EXERCISE DESCRIPTION — If a line in the entries below includes "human", pick it out and copy it.

EXERCISE INPUT —
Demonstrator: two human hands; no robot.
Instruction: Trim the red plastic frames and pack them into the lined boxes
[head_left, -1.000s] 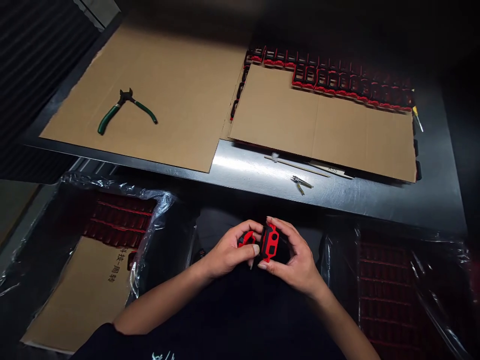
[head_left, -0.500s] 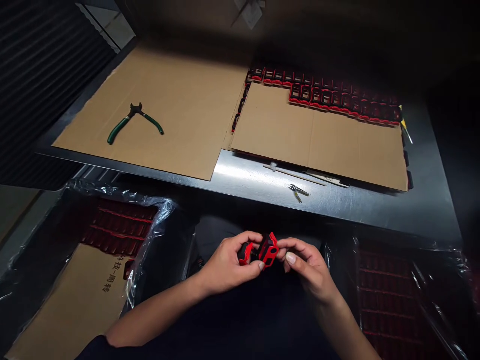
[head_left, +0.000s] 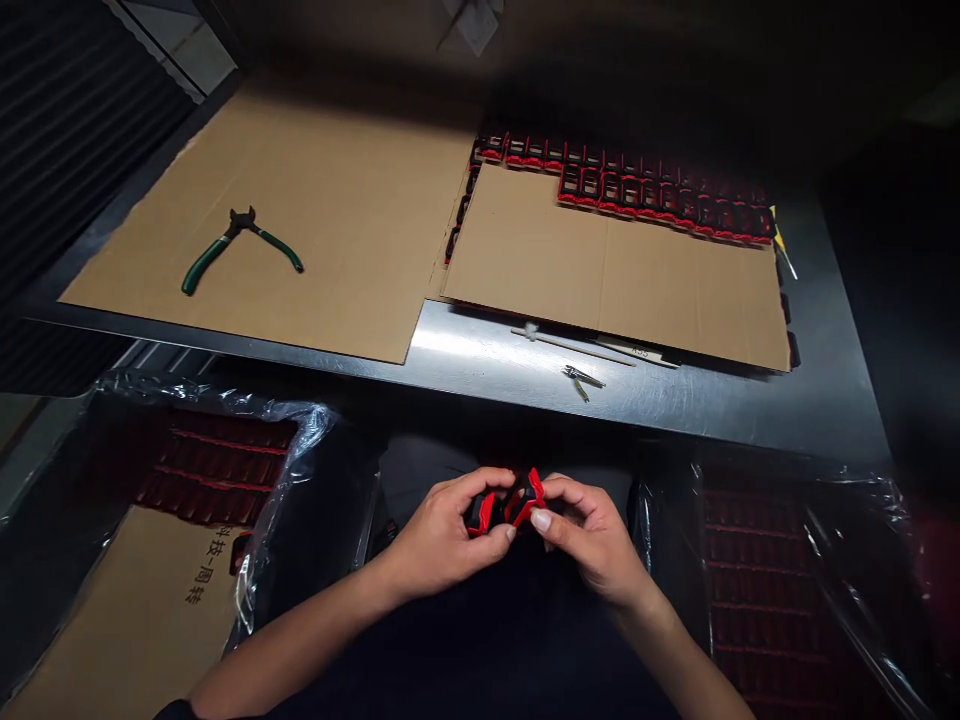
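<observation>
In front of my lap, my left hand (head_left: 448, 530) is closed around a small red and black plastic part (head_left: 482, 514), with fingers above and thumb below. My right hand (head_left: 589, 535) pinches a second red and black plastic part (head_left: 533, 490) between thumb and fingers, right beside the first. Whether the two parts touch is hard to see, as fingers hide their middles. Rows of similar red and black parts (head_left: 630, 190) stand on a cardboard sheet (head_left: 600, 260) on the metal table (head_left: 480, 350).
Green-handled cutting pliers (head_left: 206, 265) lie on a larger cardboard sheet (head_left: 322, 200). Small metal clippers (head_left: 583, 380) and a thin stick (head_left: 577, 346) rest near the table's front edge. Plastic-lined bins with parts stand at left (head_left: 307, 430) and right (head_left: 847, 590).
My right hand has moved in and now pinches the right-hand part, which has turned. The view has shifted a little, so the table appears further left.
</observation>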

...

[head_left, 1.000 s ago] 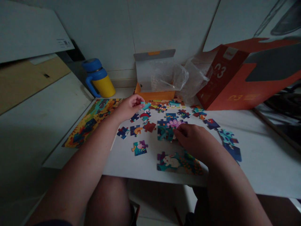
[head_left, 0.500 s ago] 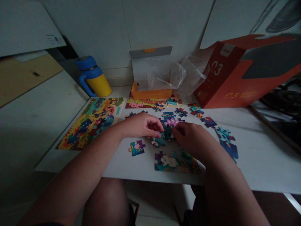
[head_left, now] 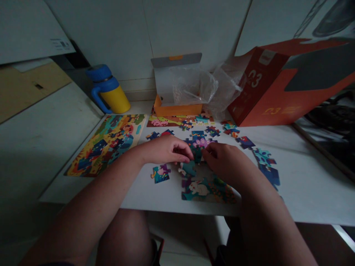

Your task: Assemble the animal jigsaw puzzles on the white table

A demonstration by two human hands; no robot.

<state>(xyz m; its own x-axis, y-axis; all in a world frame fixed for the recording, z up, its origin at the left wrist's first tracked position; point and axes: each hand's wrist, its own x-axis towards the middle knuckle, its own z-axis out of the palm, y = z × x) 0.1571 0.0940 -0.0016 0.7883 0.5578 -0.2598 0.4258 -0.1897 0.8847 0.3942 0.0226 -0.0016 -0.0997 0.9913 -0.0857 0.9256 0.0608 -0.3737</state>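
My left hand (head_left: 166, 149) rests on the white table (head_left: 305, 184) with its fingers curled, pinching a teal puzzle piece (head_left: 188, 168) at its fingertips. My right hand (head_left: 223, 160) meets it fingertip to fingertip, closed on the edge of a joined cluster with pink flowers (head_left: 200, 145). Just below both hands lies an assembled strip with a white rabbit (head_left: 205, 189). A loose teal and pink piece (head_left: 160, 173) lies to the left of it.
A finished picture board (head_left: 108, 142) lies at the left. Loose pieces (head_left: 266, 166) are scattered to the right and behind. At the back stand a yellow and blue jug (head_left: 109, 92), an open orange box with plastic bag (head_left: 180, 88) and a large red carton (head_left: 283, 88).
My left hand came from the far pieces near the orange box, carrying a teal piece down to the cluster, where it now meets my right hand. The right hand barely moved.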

TASK RESPONSE —
Demonstrator: two human hands; no robot.
A demonstration by two human hands; no robot.

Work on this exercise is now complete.